Uno de los tramos de la
N-435 en Huelva es el de mayor riesgo en el país, donde cuatro de cada cinco accidentados son motoristas.
Granada y Huesca, por su parte, son las provincias con mayor porcentaje de tramos de riesgo elevado, con un 67 y un 48 por ciento respectivamente, seguidas de
Alicante y Ávila, con un 35 por ciento cada una.

En concreto, en España hay
1.807 kilómetros con un alto índice de peligrosidad, el 12,5 por ciento del total. Estos tramos se concentran en 119 puntos, de los que 25 son considerados como tramos de concentración de accidentes, unos 384 kilómetros. Allí,
cada año mueren 28 personas de media y 118 vehículos sufren accidentes graves.
En el lado opuesto están
Almería, Asturias, Barcelona, Gerona, Guadalajara, La Rioja, Málaga, Murcia, Palencia, Salamanca y Tarragona. Además, un 65,7 por ciento de los tramos muestran un riesgo bajo o medio-bajo.
En comparación a 2008, los
puntos de riesgo alto y medio-alto se han reducido del 16,2 por ciento al 12,5 por ciento, 493 kilómetros menos. Por otra parte, aumentan del 12,3 por ciento al 15,9 por ciento el número de tramos con riesgo bajo.

El perfil de un tramo con nivel de riesgo elevado es una
carretera convencional de calzada única, en la que se registran el 97 por ciento de los tramos de riesgo elevado,
con intersecciones al mismo nivel y con una Intensidad Media Diaria de tráfico por debajo de 10.000 vehículos al día (entre 2.000 y 10.000 vehículos día se obtienen el 81 por ciento de los tramos de mayor peligro).

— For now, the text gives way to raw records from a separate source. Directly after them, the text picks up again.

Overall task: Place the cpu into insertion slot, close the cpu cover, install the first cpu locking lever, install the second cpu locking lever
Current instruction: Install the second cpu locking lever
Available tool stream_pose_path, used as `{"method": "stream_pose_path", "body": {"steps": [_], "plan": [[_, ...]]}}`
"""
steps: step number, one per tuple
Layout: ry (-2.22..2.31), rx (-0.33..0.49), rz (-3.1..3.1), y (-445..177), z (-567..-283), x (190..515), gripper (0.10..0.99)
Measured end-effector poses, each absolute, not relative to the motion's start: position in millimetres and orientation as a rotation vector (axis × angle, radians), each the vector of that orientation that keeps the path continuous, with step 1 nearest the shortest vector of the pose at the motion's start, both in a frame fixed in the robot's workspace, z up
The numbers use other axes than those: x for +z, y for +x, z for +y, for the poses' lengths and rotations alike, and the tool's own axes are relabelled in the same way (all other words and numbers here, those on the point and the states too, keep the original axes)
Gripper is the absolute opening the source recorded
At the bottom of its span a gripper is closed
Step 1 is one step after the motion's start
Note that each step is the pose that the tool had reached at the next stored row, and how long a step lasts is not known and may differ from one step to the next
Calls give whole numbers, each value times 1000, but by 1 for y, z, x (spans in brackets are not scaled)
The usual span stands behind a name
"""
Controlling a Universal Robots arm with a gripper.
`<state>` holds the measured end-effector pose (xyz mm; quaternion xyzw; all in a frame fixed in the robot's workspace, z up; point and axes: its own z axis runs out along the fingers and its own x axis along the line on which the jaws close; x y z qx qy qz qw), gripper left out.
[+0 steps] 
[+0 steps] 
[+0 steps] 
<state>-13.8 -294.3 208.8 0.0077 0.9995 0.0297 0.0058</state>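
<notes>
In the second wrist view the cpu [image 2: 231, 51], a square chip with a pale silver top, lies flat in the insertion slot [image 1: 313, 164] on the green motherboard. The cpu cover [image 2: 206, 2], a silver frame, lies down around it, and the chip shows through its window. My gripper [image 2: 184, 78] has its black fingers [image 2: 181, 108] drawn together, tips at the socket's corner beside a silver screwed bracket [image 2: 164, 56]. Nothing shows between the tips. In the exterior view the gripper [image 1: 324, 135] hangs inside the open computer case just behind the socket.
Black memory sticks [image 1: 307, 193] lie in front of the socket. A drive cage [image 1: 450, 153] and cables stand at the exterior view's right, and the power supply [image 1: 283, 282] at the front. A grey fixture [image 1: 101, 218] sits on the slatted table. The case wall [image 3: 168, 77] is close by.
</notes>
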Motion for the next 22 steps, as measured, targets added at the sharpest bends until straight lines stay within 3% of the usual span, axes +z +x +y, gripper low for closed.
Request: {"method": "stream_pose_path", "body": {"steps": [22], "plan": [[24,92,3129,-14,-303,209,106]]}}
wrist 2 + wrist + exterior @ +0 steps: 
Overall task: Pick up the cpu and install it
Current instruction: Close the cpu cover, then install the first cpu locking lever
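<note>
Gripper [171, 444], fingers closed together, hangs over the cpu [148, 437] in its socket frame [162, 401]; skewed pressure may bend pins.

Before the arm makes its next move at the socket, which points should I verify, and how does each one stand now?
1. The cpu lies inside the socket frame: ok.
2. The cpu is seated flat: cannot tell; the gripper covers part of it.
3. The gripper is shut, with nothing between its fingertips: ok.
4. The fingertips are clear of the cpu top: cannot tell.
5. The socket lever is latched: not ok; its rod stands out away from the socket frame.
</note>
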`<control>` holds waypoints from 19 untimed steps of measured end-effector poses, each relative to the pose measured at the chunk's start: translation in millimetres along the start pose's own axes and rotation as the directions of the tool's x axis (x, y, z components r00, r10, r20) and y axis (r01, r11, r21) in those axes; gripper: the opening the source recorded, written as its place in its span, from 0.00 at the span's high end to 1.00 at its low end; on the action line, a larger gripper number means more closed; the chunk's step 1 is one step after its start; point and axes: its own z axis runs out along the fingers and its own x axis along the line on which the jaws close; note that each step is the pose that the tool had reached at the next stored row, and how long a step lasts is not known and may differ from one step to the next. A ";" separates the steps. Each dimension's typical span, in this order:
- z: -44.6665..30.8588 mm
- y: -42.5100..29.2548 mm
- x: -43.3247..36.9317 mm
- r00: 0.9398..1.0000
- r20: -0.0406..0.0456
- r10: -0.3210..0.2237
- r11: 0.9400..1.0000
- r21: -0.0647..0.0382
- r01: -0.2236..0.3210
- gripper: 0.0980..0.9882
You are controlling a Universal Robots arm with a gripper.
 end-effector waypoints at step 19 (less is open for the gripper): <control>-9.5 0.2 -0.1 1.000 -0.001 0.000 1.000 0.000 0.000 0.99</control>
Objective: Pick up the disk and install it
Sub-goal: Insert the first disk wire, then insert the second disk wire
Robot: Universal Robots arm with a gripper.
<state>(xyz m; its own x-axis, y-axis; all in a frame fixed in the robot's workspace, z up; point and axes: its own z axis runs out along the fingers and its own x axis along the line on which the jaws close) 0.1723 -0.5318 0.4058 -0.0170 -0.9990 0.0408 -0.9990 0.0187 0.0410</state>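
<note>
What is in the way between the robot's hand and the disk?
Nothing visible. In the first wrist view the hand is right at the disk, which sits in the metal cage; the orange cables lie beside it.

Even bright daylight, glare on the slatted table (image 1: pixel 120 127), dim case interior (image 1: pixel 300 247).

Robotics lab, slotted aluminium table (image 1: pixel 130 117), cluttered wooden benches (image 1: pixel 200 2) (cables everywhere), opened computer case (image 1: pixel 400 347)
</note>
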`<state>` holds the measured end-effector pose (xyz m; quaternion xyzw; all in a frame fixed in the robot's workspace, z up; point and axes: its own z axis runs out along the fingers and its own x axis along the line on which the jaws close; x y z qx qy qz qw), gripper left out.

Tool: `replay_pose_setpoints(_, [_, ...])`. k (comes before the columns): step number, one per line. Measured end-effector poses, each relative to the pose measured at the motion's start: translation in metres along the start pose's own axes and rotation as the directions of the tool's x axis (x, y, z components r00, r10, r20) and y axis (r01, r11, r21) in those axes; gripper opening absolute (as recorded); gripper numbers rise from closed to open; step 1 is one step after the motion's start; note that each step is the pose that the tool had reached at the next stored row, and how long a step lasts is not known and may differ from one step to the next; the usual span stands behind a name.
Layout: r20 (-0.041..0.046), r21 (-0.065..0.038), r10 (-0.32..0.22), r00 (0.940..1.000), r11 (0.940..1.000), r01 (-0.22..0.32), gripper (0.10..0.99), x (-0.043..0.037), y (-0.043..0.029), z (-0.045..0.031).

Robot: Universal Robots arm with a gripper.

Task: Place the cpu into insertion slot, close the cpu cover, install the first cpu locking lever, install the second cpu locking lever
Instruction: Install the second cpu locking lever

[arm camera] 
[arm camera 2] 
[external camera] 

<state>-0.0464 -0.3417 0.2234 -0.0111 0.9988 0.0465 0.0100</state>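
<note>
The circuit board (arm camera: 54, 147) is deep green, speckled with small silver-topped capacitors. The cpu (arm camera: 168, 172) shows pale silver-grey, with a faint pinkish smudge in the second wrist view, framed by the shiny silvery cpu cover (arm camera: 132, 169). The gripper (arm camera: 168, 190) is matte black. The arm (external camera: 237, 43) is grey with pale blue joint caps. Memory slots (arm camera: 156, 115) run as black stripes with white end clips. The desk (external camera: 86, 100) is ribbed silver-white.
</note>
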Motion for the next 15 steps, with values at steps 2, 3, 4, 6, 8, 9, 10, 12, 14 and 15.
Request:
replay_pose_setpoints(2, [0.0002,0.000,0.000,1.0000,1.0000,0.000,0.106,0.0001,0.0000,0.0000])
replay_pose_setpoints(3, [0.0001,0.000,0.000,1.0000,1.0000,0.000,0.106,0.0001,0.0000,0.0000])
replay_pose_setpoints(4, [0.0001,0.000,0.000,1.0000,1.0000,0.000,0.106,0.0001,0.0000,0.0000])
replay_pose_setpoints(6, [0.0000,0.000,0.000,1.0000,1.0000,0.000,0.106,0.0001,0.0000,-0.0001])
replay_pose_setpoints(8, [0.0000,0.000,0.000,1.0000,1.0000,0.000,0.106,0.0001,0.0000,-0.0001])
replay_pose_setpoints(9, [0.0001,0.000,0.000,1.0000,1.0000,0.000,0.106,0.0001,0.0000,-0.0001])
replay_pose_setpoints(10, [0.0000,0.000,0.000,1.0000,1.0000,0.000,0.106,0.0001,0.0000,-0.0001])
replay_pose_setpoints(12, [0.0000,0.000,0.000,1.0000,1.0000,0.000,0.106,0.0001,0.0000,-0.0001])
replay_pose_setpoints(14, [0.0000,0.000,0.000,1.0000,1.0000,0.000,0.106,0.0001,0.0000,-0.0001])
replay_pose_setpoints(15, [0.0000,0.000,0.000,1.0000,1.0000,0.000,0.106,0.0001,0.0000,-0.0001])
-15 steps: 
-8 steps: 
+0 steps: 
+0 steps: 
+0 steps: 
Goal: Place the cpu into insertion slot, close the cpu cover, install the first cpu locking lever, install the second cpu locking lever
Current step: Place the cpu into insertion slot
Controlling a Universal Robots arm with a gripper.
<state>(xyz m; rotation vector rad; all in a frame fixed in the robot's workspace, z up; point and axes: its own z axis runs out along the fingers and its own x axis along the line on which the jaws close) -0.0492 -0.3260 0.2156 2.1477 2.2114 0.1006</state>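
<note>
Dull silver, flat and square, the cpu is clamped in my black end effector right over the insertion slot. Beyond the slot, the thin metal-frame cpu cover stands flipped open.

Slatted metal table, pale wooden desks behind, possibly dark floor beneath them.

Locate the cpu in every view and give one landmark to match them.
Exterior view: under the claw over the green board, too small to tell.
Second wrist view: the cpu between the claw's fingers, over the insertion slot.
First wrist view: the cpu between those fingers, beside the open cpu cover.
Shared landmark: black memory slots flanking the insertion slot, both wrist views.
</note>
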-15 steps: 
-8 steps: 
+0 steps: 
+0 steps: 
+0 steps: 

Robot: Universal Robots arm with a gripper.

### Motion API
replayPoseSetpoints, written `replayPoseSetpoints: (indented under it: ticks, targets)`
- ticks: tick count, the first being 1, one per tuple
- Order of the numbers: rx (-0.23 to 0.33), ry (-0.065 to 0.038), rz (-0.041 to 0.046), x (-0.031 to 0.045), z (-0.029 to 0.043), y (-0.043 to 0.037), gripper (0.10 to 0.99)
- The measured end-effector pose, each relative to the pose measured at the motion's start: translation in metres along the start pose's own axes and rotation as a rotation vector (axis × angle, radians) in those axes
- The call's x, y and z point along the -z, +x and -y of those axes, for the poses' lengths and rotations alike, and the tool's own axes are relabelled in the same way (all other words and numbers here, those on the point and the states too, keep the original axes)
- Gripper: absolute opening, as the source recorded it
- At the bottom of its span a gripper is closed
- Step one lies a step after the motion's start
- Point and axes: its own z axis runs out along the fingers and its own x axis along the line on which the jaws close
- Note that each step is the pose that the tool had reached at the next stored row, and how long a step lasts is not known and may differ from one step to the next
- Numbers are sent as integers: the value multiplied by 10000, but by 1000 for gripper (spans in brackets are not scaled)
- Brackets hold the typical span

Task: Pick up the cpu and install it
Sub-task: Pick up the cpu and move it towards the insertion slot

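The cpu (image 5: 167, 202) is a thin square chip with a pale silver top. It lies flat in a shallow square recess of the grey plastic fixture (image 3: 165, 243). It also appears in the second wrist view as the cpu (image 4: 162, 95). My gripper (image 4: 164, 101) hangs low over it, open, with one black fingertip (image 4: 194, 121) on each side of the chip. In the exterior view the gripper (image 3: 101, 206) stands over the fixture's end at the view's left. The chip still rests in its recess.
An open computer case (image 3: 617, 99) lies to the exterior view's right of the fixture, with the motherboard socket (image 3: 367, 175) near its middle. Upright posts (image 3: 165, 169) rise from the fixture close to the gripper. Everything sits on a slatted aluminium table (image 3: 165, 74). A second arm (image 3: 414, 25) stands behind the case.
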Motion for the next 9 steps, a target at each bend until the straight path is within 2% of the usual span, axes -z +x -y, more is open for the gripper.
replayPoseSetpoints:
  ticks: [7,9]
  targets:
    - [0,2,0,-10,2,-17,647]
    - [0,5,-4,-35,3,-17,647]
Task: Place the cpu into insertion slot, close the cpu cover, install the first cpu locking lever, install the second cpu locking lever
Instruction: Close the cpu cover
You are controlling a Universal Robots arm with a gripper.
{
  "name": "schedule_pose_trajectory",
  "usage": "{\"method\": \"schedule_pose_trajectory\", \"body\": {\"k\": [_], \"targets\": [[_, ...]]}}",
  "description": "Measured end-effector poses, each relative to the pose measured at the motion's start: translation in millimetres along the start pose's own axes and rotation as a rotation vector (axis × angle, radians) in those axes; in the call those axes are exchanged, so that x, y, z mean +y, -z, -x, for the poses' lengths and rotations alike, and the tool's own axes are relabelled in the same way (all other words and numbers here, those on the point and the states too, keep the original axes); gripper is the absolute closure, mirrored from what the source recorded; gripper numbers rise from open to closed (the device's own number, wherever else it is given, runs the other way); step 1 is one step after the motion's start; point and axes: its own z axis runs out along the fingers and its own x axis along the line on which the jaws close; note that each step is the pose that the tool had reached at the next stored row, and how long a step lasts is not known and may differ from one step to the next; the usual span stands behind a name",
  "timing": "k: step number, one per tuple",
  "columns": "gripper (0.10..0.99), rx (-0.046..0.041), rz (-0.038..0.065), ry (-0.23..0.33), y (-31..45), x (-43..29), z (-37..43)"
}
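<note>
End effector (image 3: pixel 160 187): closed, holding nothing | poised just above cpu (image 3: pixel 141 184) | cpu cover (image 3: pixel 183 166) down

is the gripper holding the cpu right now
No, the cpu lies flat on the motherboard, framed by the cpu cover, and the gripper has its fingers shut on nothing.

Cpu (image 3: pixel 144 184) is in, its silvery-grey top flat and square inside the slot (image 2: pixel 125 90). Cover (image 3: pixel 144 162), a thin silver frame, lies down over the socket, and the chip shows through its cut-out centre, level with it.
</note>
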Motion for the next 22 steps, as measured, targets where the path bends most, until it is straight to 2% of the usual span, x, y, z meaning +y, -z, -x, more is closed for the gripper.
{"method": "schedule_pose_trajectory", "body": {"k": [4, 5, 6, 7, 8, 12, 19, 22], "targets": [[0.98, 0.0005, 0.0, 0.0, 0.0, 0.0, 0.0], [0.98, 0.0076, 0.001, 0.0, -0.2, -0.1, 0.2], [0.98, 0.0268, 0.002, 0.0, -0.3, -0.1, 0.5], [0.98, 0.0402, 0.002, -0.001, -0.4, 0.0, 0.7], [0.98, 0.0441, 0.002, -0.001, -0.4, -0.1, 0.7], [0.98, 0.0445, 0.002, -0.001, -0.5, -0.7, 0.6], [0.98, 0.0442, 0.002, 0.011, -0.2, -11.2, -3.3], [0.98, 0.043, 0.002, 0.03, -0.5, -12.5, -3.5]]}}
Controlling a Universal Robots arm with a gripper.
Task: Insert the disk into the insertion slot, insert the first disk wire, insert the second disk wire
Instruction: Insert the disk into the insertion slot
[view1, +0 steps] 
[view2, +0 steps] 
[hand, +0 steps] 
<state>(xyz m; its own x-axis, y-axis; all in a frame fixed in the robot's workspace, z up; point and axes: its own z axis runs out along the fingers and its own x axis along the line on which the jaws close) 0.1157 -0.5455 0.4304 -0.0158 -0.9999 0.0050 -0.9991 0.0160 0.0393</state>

En estas carreteras se producen, principalmente, accidentes con víctimas originadas por salidas de vía (2 de cada 5), seguida de colisiones frontales (1 de cada 5).
Uno de los aspectos más llamativos es que por tercer año consecutivo,
el 70 por ciento de los puntos negros vuelve a repetirse. Además, el informe añade que el 22 por ciento de los accidentes graves de motoristas se produce en 20 tramos.
El EuroRAP también constata la
tendencia alcista de los accidentes de moto, ya que se ha pasado del del 9,5 por ciento en 2005, al 11,8 por ciento en 2006, al 13,9 por ciento en el 2007 y al 13,5 por ciento en el 2008 disminuyendo sólo, y de manera leve, en 2009.
De los tramos de riesgo elevado sólo un tercio dispone de radar fijo a menos de cinco kilómetros, lo que supone que en más del 65 por ciento estos puntos no se dispone de un sistema de control de la velocidad por medio de radar fijo.